BOK Financial Corporation (NASDAQ:BOKF) Q4 2022 Earnings Call Transcript

Stacy Kymes: I might just add, if you think about that sector, from my perspective, over the last 20 years, it’s probably our lowest net charge-off segment in our entire loan portfolio. We do have criticized classified risk, where because of the timing of cash flows between when operating expenses are incurred versus when they may be reimbursed from private or public payers, there can be some mismatches that create some short-term or classified levels. But if you think about it over a longer period of time, the loss rates in this portfolio are exceptionally low. It’s actually probably our best-performing asset quality segment in our entire portfolio over the last 20 years.

Brady Gailey: All right. That’s helpful. And then finally for me, BOKF has done a great job of growing fiduciary and asset management fees. I mean, if I look at it over multiple years, it’s just been a great source of revenue growth for you guys. How should — I mean, not necessarily next quarter or even next year but as we look out for the next couple of years, should we continue to expect BOKF to see this nice revenue growth in that segment?

Scott Grauer: Sure. So this is Scott. We feel good about really the fact that not just our asset mix which is very well diversified between fixed income, equity alternatives but a healthy mid-teen percentage of cash which now is obviously serving us well in terms of fee generation off money market funds, both our proprietary and others that we utilize. So that’s been nice to get that momentum and revenue generation back. But we’re really seeing significant progress in growing assets across all the various business lines inside of Wealth Management as well as in the various customer segments that we serve. So we’re — we continue to be optimistic and feel good about how we’re positioned to continue to see that segment grow, given our account, new account attraction of assets with probably less market exposure and decline than many others do that have a more skewed asset mix than us. So we’re very optimistic about it, yes.

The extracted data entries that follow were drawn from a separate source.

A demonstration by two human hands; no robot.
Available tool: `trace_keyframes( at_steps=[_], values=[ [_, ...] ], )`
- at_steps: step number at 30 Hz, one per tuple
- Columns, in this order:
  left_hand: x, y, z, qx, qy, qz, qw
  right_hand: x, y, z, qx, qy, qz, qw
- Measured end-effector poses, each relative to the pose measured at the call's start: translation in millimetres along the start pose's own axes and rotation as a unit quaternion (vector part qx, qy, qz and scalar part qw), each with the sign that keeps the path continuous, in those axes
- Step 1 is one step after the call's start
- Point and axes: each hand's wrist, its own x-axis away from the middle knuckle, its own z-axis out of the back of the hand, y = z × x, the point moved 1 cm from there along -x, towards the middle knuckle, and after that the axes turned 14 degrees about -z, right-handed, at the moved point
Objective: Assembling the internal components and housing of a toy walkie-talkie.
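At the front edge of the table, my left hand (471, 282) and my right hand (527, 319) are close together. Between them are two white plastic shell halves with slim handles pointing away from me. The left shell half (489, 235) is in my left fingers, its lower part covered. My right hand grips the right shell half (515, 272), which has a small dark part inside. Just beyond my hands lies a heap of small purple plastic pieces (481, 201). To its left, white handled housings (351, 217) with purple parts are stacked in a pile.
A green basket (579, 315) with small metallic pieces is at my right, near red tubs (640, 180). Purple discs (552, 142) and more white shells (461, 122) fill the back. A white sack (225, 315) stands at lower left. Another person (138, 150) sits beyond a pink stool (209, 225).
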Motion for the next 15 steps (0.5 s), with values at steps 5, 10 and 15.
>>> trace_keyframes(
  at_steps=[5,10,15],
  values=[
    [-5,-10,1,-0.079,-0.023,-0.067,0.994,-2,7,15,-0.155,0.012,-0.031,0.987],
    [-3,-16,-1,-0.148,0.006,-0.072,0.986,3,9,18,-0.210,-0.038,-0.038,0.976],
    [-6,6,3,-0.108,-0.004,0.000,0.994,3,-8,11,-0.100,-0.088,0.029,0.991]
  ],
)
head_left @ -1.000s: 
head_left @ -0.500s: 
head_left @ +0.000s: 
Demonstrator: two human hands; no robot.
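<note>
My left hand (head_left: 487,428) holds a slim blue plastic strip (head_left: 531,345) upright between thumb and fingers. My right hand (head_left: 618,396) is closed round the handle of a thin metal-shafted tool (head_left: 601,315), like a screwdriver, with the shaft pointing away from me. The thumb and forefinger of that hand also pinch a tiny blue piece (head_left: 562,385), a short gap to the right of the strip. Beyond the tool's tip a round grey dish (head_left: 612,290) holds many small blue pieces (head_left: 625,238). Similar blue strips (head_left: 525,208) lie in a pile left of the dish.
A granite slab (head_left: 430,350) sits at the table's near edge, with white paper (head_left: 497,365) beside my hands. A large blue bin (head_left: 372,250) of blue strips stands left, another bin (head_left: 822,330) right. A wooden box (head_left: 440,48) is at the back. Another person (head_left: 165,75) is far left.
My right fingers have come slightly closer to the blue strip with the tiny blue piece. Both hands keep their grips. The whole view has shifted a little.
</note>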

Stacy Kymes: One of the other things that differentiates us there a little bit is, if you think about both the pandemic and the decline in asset value during that period of time and then last year where both fixed income and equity markets declined really for the first time since 1969, the way we deliver into that segment through a very personalized approach, people value that. So as some in the market are moving more toward automated approaches or things like that, the ability to have a touch point, to talk to an adviser, to talk about strategy and to reassure folks in difficult market circumstances that — the value of that is much higher today than perhaps in previous periods because of the volatility that’s been experienced. And we think that’s a differentiator for us in the long term to help us grow this asset base.

Brady Gailey: All right. Great. Well, thanks for the color. And Steven, great working with you. Good luck on retirement.

Steven Nell: Thank you very much, Brady.

Operator: Our next question is from Jon Arfstrom with RBC Capital Markets.

Jon Arfstrom: Congrats, Steven.

Steven Nell: Thank you.

Jon Arfstrom: And Marty, it’s been a while but looking forward to it.

Martin Grunst: Right, yes, that as well.

Jon Arfstrom: Yes. Back to the Midwest, I guess. But can you guys help us a little bit on the cadence of the margin? You kind of alluded to it a little bit in your guidance. And I know you’re focused more on NII but you’re saying modestly lower until maybe some of the deposit rate and flow pressures ease. But does it feel — what kind of erosion are you talking about earlier in the year? And do you think it can maybe stabilize and float higher later in the year?

Martin Grunst: Yes. Jon, this is Marty, I’ll take that. So our rate risk position is now pretty neutral to a rate increase. And we do think we’ll get a rate increase or 2 early in the year and that might be modestly beneficial, just at least initially. The securities portfolio will continue to reprice higher. So those are kind of positives there. Deposit mix shift is, of course, going to be the counterbalance as that kind of plays out. And loan growth, that will be supportive for net interest revenue but just ever so slightly dilutive to margins. So it’s not at all clear exactly how that shakes out timing-wise but that should result in some modest decline in margin and nothing that’s really significant one way or the other.

Jon Arfstrom: Okay, okay. Got it. That’s helpful. So not material changes. Maybe Marc or Stacy, I wrote down a couple of quotes, Marc. You said should an economic slowdown materialize and Stacy, you said credit is unsustainably good. So help us understand where your heads are at in terms of what you’re seeing on credit. And it doesn’t feel like you’re signifying any kind of material slowdown in loan growth, or am I wrong on that?